For two decades, David and Suzanne Miles adored their suburban home in southeast Denver and all that came with it: a sprawling yard, a safe neighborhood and an ideal setting for raising their three children. But over time, the couple began to yearn for a different kind of lifestyle. One where they could walk to top-notch eateries, take in a play and attend the finest cultural and sporting events around. One which only city life truly affords. So, in July 1997, the Mileses left the 'burbs behind and moved their family into a three-story historic building in the heart of Denver's lower downtown (LODO) district.
Now that they've moved, the couple can take advantage of all the perks bustling downtown Denver has to offer: 24-hour access to entertainment; close proximity to a college for Suzanne, 48, to take classes; and a hip, urban environment. "This area offers all the high energy and excitement we were looking for," confirms David, 49.
The Mileses are just one example of a growing number of empty-nesters, retirees and professionals shunning suburbia in favor of city living. By moving into loft condominiums in converted downtown warehouses and buildings, they're changing the face of many downtown areas from sparse industrial centers to friendly neighborhoods, which offers strong implications for small business.
A recent study by The Brookings Institution Center on Urban and Metropolitan Policy and the Fannie Mae Foundation, both in Washington, DC, surveyed 24 cities nationwide and found that all expect their downtown populations to grow by 2010. Houston expects its downtown population to nearly quadruple; Memphis, Tennessee, and Seattle anticipate twice as many downtown residents in the next 11 years. Even cities that had been losing residents for decades--Chicago, Detroit and Philadelphia, to name a few--expect the number of downtown residents to rise.
"Market, cultural and demographic shifts are all resulting in the dramatic growth of downtown living," explains Bruce Katz, director of The Brookings Institution Center on Urban and Metropolitan Policy.
For many cities, these changes have been a long time coming. "All the major public-private investments and the refurbishment of warehouses into lofts and restaurants are beginning to have a multiplier effect," Katz says. "Some of these changes started in the 1970s, and we're just now beginning to reap the whirlwind of benefits."
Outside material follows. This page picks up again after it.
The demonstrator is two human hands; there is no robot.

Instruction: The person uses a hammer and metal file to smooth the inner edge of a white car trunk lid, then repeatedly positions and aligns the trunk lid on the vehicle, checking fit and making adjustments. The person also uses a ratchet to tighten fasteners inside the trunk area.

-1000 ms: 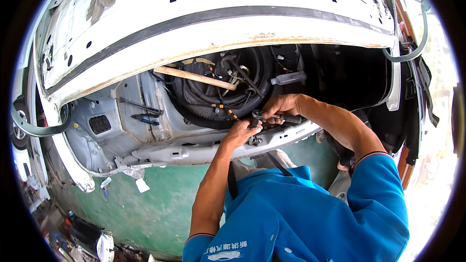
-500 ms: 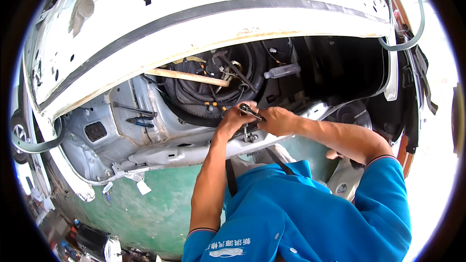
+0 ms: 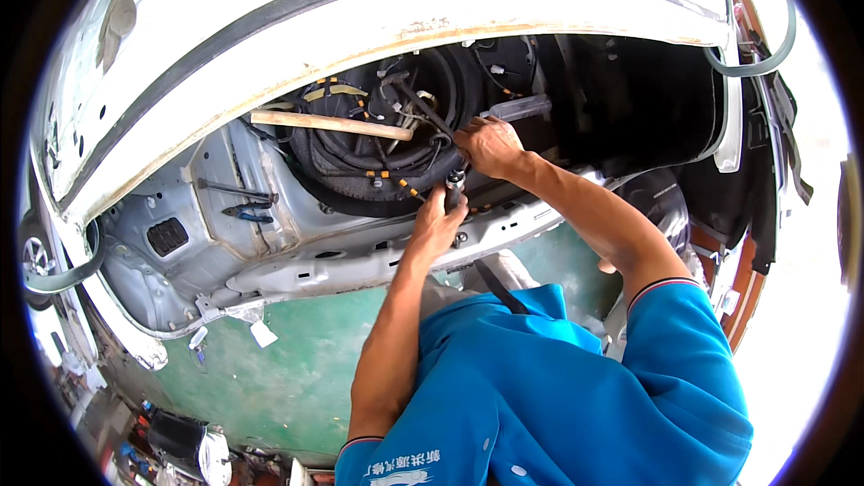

Experts say more people gravitating downtown is good news for small business, particularly in the retail sector. A denser downtown population brings increased foot traffic to existing storefronts and new business opportunities. Denver's LODO area, for one, has given rise to a slew of successful coffeehouses, restaurants, breweries and bagel shops. "With more residents with disposable income and more people walking by our stores, retail businesses [in LODO] are doing very well," acknowledges Jennifer Moulton, director of planning and development for the city and county of Denver.
Service businesses catering to the influx of new residents also hold real promise, from health-care services for older residents to dry-cleaning establishments. "[Older and young professionals] will continue to dominate downtown living in the future," Katz says.
Relocating a small business downtown has its benefits, too. David Miles didn't just move his family downtown--he also moved his business, Miles Advertising, from a business park near his suburban home into downtown Denver. His advertising agency, started in 1986, now takes up the bottom and middle floors of his building, while his home is situated in the huge, open loft upstairs. The company's downtown digs have also cut employee commute times, updated the agency's image and provided just the location his young, creative employees wanted.
Of course, downtown businesses have their share of problems. National chains could move in and knock out their smaller competition (see "Chain Reactions," October 1998), and parking and transportation problems typically plague high-growth cities.
Still, the drive to dwell downtown is expected to positively impact cities, businesses and residents alike. "The way downtown living is proceeding, it's an enhancing phenomenon that's both well-planned and governed," Katz says. "It's smart growth."